While regulations implement and establish specific methods to decrease financial reporting misconduct, the central concern is management’s encouragement to violate the law. Laws and regulations may limit the opportunity to take action; nonetheless, they cannot control the behavior of fraudulent management (Jo et al., 2021). The significance of ethical behavior cannot be exaggerated. Jo et al. (2021) argue that, as with other corporate frauds that result in the company declaring bankruptcy, the ones who suffer are Wirecard’s personnel, creditors, and shareholders, who experienced significant losses due to the company’s unethical practices. When auditors, legal advisors, or staff detect signs of fraud, they should notify higher-level managers or authorities. I believe that training and educating the team on the code of ethics and corporate social responsibility is vital. Thus, Wirecard should implement ethics and corporate social responsibility programs to encourage employees to participate in ethical practices actively and immediately report unethical conduct.
To conclude, firms that promote corporate social responsibility and care about the community are more likely to succeed. Stakeholders, in my opinion, can only be attracted if the pursuit of business is also matched by the goal of modern society and if an ethical code is demonstrated as a company’s founding principle. The case of Wirecard proved that corporate social responsibility is more crucial than the company’s profitability. Thus, corporate social responsibility strongly influences a company’s financial performance by building a positive image among shareholders and increasing societal value.
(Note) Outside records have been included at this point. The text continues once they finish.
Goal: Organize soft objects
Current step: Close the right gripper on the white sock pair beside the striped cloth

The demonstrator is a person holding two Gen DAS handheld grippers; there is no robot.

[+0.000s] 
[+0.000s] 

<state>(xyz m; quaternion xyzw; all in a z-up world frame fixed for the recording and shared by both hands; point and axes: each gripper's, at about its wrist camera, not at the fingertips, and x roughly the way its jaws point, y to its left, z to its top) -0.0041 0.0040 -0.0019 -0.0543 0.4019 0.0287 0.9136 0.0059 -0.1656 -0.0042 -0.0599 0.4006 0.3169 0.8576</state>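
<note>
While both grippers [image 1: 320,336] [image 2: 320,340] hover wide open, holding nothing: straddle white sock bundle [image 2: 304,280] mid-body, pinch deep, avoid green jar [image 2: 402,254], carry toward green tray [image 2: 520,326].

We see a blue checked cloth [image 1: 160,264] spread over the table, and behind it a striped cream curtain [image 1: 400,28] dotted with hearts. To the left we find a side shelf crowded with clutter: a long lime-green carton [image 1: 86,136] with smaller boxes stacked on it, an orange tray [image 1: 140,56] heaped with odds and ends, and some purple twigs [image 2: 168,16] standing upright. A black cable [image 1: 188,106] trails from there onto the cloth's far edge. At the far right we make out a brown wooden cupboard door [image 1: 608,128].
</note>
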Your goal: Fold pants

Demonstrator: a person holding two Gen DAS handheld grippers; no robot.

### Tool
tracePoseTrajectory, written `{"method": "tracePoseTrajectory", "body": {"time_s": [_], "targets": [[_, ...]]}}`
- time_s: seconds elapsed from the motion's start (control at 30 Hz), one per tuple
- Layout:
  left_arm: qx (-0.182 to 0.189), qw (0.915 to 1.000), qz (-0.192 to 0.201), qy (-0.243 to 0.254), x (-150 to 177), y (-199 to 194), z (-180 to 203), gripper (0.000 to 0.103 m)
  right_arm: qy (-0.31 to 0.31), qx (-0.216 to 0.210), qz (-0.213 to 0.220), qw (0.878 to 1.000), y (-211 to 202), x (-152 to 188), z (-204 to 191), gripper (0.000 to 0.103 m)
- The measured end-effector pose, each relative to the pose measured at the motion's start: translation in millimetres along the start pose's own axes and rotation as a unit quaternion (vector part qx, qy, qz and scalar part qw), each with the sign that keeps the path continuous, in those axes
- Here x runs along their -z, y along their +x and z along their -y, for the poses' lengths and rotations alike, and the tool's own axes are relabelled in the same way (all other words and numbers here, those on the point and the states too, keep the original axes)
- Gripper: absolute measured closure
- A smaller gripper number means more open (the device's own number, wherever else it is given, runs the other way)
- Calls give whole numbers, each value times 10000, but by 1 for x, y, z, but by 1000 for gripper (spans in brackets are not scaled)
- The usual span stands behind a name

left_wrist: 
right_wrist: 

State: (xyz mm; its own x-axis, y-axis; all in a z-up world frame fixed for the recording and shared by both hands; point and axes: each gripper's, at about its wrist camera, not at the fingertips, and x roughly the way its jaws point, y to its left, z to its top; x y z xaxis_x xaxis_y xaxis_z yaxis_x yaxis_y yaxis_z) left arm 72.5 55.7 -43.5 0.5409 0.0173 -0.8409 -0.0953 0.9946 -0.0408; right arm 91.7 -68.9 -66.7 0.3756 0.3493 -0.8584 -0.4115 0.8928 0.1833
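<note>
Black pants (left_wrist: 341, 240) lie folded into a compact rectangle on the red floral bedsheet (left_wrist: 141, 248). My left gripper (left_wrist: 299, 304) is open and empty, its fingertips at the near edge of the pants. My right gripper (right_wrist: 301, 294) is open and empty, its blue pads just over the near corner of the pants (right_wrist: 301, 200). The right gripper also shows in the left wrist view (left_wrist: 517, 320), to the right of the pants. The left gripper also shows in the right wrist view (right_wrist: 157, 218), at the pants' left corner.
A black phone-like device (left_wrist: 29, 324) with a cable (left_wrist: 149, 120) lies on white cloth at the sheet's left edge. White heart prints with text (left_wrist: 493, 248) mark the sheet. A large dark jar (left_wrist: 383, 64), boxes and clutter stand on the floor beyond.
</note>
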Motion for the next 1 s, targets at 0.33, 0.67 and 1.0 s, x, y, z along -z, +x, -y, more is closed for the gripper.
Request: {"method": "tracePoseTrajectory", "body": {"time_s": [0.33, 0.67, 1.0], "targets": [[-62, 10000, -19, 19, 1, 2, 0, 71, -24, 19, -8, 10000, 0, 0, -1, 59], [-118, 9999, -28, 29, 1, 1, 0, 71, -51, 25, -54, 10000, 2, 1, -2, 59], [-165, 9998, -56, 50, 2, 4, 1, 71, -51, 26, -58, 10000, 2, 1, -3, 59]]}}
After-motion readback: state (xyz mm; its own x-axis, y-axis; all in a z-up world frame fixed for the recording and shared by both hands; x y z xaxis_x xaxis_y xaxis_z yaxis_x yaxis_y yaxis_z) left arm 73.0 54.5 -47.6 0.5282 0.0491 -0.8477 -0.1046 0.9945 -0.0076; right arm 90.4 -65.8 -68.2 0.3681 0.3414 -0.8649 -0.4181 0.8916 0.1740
When firms face an ethical dilemma, they must prioritize social responsibility for corporate profitability.
Ali, H. Y., Danish, R. Q., & Asrar‐ul‐Haq, M. (2020). How corporate social responsibility boosts firm financial performance: The mediating role of corporate image and customer satisfaction. Corporate Social Responsibility and Environmental Management, 27(1), 166-177. Web.
Colombo, L. (2021). Corporate social responsibility is not only ethical, but also a modern business tool. Forbes. Web.
Jo, H., Hsu, A., Llanos-Popolizio, R., & Vergara-Vega, J. (2021). Corporate governance and financial fraud of Wirecard. European Journal of Business and Management Research, 6(2), 96-106. Web.